Nineteen artists – a “who’s who in the history of PBD” – will read from Dickens’ novella at 7:30 p.m. EST on Monday, Dec. 21. More specifically, each artist will read a portion of the book before handing it off to the next actor.
And in a further attempt to draw listeners into the story, PBD’s presentation will include artwork by acclaimed contemporary artist Roberto Innocenti. He illustrated A Christmas Carol in 1990.
“If a picture is worth a thousand words, than Innocenti’s illustrations are priceless,” said J. Barry Lewis, PBD’s resident director. “His drawings visually bring Dickens’ words to life. Each one brilliantly captures the narrative or a particular mood. The illustrations are sepia toned with muted color, and just draw you right into Dickens’ world in a way that speaks to a modern audience.”
PBD will use about 25 of Innocenti’s illustrations.
In fact, PBD’s original plan was to pre-record the performance due to the liberal use of illustrations and the large cast. However, a live performance on Zoom seemed like the next best thing to a live in-person performance.
“Being together with family and loved ones is a big part of the spirit of Christmas,” Hayes said. “Obviously, we are unable to be in a theater, to be in a shared space. The closest we can get to that shared space is watching the performance on Zoom at the same time as the actors are doing it live. It creates a sense of community, of togetherness. Ultimately, that became more important than whatever technical challenges we face.”
Among the 19 artists who will participate in the reading are Broadway actress Estelle Parsons. Among her credits are PBD’s production of My Old Lady. In addition to Parsons, “Wall Street Journal” drama critic Terry Teachout will read from the novella. And Teachout is no stranger to PBD. Specifically, he made his directorial debut with the company’s production of his acclaimed piece Satchmo at the Waldorf. Also, Teachout penned the commissioned play Billy and Me. It received its world premiere at PBD in 2017.
Parsons and Teachout will appear alongside Hayes and PBD Managing Director Sue Ellen Beryl. Both will return to their performing roots for the evening.
Meanwhile, the rest of the company, in alphabetical order, are Gary Cadwallader, Caitlin Cohn, Dennis Creaghan, Elizabeth Dimon, Rob Donohoe, Patti Gardner, J. Barry Lewis, Bruce Linser, Kathy McCafferty, Colin McPhillamy, Lester Purry, Angie Radosh, Karen Stephens, John Leonard Thompson, and Laura Turnbull.

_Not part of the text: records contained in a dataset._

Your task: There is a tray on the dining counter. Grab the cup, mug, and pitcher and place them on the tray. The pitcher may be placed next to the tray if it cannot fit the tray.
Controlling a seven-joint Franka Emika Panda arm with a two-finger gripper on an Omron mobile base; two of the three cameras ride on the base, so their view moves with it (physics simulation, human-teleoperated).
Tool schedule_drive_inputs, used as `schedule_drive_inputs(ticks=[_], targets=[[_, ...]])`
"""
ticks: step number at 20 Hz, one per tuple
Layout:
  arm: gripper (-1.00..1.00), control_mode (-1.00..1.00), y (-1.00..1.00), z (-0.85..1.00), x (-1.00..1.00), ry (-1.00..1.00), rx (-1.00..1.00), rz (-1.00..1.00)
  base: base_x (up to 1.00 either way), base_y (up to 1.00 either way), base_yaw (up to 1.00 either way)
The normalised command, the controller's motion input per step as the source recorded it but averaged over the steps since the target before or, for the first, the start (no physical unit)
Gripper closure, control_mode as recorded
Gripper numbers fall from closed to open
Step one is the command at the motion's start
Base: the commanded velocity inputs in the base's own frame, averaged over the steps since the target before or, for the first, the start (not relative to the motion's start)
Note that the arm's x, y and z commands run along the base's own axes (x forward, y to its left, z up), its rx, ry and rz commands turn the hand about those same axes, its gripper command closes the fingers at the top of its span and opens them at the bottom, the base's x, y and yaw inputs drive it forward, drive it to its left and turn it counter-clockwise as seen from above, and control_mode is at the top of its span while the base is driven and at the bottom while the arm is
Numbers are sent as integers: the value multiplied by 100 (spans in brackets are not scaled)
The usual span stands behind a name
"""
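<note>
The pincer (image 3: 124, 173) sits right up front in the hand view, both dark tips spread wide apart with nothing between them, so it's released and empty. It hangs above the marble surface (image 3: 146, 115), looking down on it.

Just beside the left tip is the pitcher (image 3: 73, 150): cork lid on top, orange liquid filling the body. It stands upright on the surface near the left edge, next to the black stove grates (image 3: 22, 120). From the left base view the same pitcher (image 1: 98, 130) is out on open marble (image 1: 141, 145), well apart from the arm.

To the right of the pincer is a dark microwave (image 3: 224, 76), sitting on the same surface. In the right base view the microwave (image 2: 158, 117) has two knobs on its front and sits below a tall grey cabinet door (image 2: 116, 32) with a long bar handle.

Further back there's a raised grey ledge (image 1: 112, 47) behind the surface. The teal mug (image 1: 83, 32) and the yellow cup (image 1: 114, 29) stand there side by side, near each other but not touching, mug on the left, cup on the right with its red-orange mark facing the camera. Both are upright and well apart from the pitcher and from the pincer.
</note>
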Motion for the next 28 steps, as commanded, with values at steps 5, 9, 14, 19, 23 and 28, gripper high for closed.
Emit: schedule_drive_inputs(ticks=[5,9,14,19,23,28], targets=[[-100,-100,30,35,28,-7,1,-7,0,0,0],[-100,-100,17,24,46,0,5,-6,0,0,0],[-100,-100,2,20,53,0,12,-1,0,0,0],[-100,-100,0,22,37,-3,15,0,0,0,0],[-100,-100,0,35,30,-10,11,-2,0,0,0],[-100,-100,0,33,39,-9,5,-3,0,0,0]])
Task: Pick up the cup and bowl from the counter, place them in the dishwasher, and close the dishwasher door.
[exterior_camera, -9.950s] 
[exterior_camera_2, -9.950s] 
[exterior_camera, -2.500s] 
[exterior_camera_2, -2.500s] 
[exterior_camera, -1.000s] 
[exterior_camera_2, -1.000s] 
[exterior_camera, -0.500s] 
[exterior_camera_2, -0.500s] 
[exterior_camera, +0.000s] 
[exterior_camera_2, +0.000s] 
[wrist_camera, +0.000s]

Speaking of Rob Donohoe, he’s had “a lifelong obsession” with A Christmas Carol, as PBD writer Sheryl Flatow wrote in a Q&A with Donohoe. The veteran actor is a collector of A Christmas Carol memorabilia. Also, he has played the title character, Ebenezer Scrooge, several times. Donohoe even once coached four-time Tony Award-winning stage and film actor Frank Langella on portraying Scrooge.
To Donohoe, “the story is more about our humanity than it is about Scrooge. It’s Scrooge rediscovering his own humanity and embracing it again. And in doing so, we all learn that lesson from him.”